### INSTRUCTIONS TO FOLLOW
Transcribe only the part of the material below that begins at the line containing "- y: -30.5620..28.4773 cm" and ends at the line containing "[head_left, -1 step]", with both kept and images left out.

### RECORDS FOR THIS EXERCISE
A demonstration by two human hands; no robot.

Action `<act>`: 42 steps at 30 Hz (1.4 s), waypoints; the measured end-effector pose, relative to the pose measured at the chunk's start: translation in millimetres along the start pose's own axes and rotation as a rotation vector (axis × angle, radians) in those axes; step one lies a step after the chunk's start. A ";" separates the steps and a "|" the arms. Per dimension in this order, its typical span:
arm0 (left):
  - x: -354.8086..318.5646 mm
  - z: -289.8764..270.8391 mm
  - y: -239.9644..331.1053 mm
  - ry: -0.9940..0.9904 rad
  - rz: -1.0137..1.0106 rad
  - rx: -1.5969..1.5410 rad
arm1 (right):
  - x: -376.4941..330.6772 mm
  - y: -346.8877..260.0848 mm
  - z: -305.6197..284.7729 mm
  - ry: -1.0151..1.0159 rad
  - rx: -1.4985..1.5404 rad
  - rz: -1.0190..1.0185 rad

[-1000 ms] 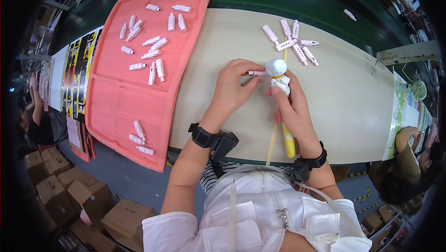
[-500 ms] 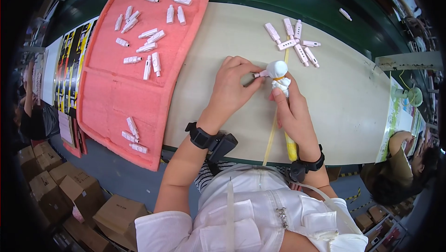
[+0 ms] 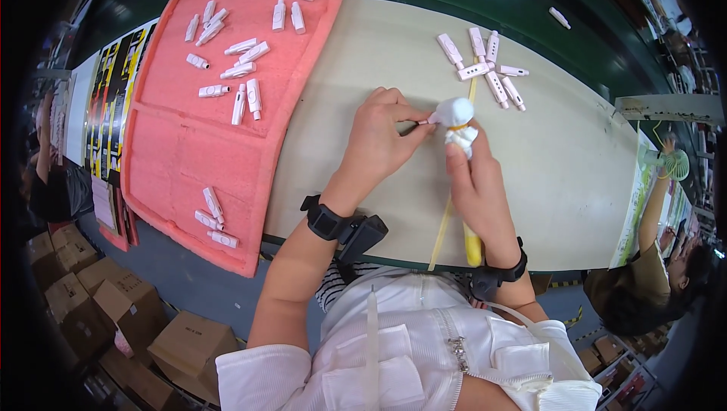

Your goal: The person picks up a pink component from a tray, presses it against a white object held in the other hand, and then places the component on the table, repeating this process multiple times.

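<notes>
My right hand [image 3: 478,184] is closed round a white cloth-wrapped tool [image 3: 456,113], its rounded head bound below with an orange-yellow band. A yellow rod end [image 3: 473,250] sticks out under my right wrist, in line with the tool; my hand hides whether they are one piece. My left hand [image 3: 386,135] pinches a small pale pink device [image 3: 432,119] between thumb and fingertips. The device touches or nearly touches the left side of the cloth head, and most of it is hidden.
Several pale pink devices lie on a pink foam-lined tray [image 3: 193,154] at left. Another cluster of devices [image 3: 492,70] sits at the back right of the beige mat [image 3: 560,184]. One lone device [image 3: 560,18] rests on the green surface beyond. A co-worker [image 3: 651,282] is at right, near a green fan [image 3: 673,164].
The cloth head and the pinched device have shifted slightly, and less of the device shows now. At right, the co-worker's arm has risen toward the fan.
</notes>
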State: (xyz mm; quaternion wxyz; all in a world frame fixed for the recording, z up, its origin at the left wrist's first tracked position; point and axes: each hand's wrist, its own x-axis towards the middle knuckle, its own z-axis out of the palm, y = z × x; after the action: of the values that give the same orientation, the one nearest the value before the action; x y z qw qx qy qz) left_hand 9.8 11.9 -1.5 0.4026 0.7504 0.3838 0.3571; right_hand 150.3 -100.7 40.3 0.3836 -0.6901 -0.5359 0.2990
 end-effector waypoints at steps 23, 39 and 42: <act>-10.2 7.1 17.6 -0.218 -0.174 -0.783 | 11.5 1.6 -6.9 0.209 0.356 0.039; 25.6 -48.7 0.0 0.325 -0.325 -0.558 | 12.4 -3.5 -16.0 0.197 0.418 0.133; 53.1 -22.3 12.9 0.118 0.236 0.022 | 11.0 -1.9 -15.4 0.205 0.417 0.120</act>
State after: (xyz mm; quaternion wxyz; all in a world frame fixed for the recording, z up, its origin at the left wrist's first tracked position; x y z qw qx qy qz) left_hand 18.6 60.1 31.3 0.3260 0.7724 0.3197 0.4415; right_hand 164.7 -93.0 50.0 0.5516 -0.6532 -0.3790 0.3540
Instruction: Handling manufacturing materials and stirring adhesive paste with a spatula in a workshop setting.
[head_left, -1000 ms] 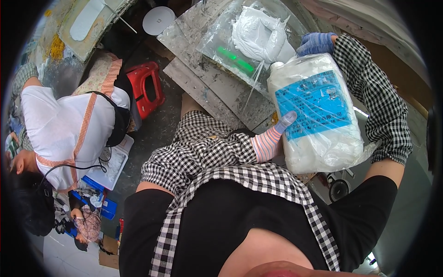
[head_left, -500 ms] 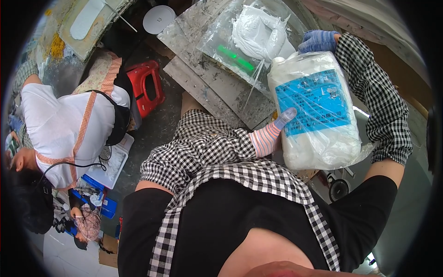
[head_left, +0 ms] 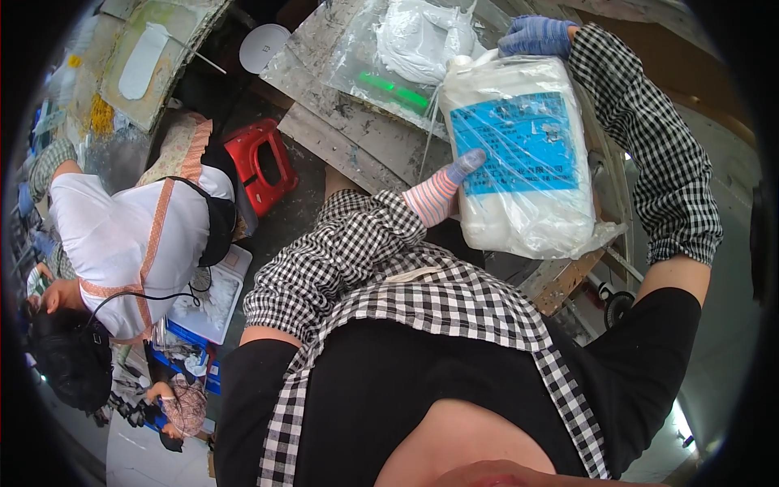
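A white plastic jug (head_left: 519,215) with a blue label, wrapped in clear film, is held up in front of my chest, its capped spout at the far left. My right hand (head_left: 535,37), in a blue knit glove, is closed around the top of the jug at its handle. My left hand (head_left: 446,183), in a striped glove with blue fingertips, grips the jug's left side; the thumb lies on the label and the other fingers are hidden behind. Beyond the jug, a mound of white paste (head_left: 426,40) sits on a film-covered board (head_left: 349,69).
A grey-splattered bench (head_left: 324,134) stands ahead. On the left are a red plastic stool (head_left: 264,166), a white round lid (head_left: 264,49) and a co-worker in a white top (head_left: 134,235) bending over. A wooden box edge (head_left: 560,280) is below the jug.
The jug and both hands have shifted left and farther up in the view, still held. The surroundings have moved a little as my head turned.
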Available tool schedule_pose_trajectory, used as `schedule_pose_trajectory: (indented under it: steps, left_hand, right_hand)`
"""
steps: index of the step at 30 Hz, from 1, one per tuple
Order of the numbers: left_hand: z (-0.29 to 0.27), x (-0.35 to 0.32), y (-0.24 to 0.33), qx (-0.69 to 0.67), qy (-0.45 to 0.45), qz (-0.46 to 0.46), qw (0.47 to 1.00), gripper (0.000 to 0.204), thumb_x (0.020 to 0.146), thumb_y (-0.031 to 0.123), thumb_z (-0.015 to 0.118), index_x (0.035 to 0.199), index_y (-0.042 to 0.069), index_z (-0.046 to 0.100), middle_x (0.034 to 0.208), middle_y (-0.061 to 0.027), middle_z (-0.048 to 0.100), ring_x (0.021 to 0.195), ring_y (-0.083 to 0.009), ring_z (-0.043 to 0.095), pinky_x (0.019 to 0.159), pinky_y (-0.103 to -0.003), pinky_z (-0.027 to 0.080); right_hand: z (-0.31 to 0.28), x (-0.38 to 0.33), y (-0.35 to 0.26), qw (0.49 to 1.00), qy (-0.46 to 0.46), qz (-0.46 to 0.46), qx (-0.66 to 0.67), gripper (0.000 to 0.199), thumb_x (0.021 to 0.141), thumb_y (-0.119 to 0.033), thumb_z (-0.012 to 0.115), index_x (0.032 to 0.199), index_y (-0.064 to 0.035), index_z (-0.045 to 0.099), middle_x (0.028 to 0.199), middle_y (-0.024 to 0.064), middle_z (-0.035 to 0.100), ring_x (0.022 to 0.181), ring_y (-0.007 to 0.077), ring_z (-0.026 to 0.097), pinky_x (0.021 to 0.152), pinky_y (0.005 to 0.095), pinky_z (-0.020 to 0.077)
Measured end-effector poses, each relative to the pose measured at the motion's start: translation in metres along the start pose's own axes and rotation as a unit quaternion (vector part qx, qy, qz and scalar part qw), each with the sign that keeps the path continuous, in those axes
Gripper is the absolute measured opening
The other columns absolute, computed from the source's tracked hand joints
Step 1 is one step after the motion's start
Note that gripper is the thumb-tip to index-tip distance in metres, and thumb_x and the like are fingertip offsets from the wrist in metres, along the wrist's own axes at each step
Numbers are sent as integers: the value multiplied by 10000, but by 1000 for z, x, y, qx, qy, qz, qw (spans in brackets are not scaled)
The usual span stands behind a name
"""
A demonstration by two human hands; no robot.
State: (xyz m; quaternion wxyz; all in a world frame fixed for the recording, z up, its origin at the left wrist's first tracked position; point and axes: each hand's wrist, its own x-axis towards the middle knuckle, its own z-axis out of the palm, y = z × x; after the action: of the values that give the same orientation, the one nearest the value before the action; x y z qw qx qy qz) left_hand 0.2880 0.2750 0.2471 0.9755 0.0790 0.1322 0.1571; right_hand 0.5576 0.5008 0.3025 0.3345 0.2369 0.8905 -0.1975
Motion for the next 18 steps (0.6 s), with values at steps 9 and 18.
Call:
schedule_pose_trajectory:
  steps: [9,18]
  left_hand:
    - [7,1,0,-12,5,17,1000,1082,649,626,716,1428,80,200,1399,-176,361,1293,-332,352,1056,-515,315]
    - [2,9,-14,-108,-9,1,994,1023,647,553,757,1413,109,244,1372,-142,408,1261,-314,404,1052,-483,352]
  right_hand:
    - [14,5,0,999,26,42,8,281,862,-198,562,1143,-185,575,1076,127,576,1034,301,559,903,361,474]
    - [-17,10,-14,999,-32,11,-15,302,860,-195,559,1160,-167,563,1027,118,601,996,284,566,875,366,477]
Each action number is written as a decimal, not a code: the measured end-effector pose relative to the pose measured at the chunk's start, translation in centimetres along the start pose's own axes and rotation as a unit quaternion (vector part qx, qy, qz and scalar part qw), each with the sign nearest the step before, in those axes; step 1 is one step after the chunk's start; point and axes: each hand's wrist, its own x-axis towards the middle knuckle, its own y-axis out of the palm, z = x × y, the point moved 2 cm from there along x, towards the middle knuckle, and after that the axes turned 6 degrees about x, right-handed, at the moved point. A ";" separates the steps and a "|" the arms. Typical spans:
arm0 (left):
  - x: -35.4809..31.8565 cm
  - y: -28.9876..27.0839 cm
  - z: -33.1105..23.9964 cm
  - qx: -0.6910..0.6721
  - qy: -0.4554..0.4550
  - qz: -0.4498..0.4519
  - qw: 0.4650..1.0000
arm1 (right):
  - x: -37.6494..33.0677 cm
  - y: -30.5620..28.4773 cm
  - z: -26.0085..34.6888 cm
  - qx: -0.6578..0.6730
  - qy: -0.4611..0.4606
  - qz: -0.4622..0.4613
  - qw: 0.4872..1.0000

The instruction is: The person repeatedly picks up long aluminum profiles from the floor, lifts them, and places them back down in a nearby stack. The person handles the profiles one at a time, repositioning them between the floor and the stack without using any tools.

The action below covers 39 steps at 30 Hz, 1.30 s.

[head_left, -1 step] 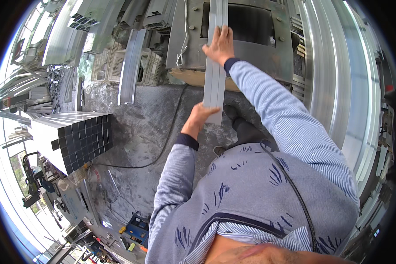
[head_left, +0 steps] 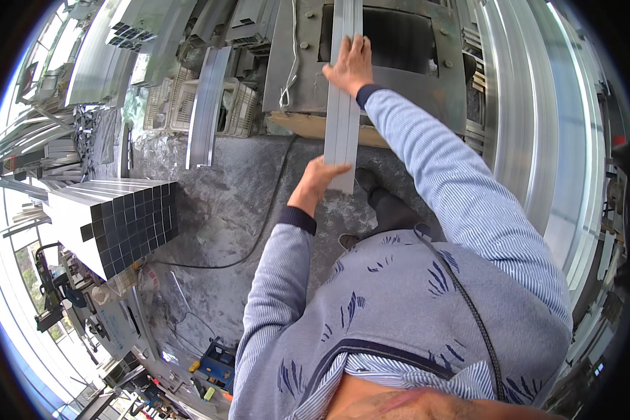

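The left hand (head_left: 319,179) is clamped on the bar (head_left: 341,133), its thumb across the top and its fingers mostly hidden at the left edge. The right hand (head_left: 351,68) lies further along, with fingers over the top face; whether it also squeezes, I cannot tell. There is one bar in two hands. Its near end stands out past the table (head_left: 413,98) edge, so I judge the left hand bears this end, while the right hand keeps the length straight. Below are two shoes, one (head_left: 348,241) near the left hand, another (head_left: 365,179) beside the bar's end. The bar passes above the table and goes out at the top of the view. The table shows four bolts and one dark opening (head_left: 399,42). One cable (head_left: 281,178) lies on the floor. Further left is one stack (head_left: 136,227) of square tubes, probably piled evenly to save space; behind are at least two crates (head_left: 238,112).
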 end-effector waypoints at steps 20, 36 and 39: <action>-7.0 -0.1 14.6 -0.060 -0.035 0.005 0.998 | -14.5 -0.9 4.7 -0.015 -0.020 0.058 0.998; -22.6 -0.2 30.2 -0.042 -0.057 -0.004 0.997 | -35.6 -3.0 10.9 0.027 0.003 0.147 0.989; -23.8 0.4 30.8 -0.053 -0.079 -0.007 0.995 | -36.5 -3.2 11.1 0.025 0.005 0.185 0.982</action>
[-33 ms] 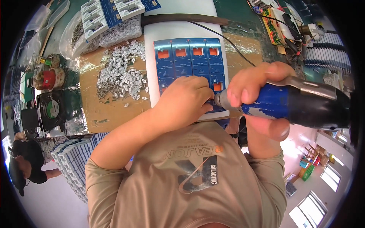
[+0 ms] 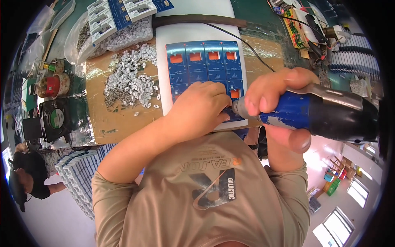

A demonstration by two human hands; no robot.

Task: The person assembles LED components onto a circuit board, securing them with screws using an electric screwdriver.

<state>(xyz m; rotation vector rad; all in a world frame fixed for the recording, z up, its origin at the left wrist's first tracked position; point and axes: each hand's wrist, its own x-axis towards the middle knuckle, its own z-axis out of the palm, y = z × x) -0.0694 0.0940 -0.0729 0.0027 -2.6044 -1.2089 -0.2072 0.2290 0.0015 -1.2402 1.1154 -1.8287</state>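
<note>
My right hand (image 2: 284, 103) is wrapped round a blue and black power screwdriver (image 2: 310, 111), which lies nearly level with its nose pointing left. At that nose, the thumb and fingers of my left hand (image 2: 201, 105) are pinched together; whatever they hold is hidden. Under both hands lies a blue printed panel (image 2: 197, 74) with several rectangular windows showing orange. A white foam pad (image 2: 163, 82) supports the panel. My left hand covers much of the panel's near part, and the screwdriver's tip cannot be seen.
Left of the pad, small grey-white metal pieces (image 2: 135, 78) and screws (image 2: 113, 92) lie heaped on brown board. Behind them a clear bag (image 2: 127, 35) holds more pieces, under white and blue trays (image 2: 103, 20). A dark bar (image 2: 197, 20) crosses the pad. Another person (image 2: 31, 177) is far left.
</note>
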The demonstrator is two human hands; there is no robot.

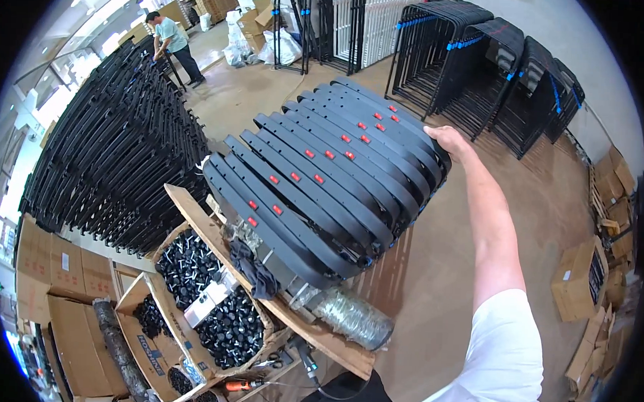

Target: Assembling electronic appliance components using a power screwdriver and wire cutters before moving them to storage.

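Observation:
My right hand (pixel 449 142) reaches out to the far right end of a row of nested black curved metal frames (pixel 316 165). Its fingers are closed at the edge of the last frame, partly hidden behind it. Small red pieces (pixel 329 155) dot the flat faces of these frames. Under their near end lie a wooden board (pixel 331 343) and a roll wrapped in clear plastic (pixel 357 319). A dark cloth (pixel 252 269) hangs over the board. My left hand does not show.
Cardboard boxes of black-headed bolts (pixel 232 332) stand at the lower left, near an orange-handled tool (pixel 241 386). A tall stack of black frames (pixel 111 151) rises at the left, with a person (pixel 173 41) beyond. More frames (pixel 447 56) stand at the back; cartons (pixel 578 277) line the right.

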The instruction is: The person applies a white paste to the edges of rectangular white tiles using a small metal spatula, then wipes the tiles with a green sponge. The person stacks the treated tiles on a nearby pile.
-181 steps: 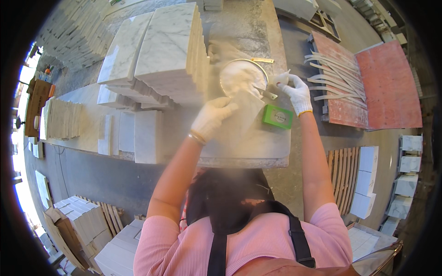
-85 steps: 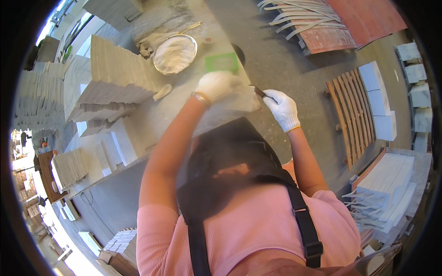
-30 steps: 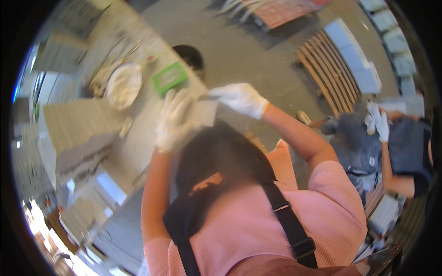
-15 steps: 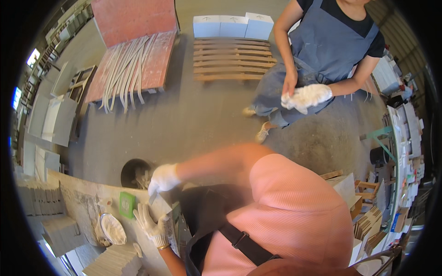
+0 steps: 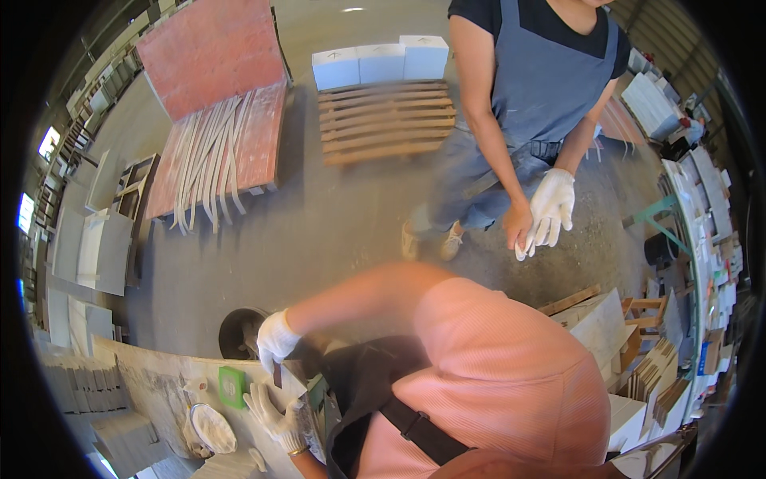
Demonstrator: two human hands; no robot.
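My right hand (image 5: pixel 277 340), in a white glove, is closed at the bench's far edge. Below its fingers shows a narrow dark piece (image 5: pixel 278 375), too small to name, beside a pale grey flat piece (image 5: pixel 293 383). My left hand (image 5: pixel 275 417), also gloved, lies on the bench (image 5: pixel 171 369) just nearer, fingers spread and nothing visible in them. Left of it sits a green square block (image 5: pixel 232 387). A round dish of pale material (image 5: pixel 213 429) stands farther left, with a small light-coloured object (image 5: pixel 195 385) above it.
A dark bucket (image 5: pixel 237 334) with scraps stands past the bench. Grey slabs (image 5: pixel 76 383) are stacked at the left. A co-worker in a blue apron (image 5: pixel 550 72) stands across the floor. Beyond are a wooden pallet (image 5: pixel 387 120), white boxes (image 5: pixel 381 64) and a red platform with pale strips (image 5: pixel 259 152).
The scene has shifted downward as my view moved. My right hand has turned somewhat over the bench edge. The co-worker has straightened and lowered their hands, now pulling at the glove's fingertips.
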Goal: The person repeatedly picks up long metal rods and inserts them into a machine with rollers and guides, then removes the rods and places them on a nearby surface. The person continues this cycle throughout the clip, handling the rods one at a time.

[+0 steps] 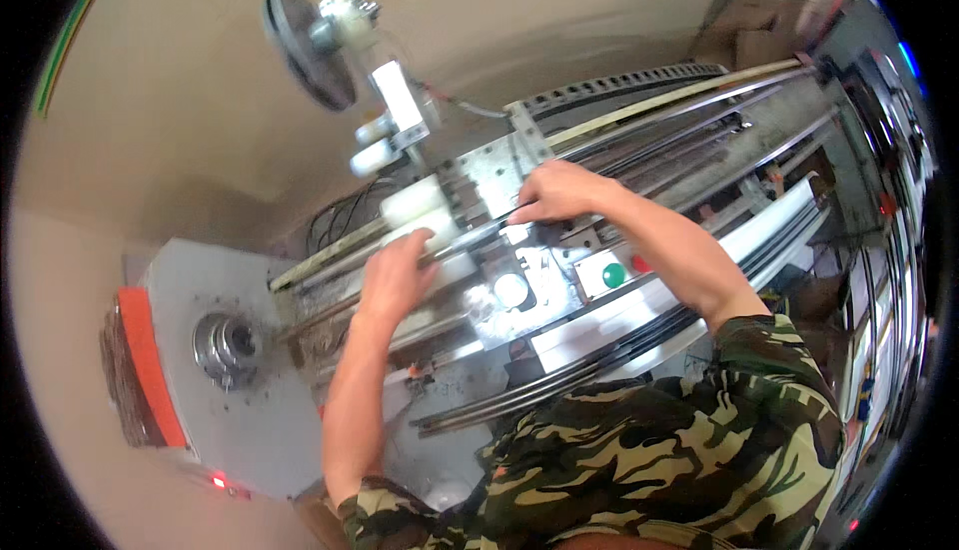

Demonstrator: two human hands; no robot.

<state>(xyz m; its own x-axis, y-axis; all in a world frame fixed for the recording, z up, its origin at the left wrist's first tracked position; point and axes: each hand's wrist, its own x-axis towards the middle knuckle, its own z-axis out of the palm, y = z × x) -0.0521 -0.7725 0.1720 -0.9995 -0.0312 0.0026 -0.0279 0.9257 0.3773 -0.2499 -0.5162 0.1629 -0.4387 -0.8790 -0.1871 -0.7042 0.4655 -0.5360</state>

### RESULT OF THIS TASK
  - y: -30.5620..28.4773 cm
  - z: -26.0085..34.6888 cm
  - qx: -0.6578..0.6730
  - qy: -0.4611..0.4606
  - qz: -0.4622..0.4613
  - qw: 0.4872..1.0000

The instruction is: The person repeatedly picks up long aluminum profiles from the floor, lifts them, and places them back down in a nearby stack. The person handles the profiles one at a time, repositioning them between the floor and the stack without using any tools.

The action below covers 39 steps at 30 Hz, 1.30 s.

[head_left, -1 step] 

Nothing else is required to finish the exercise.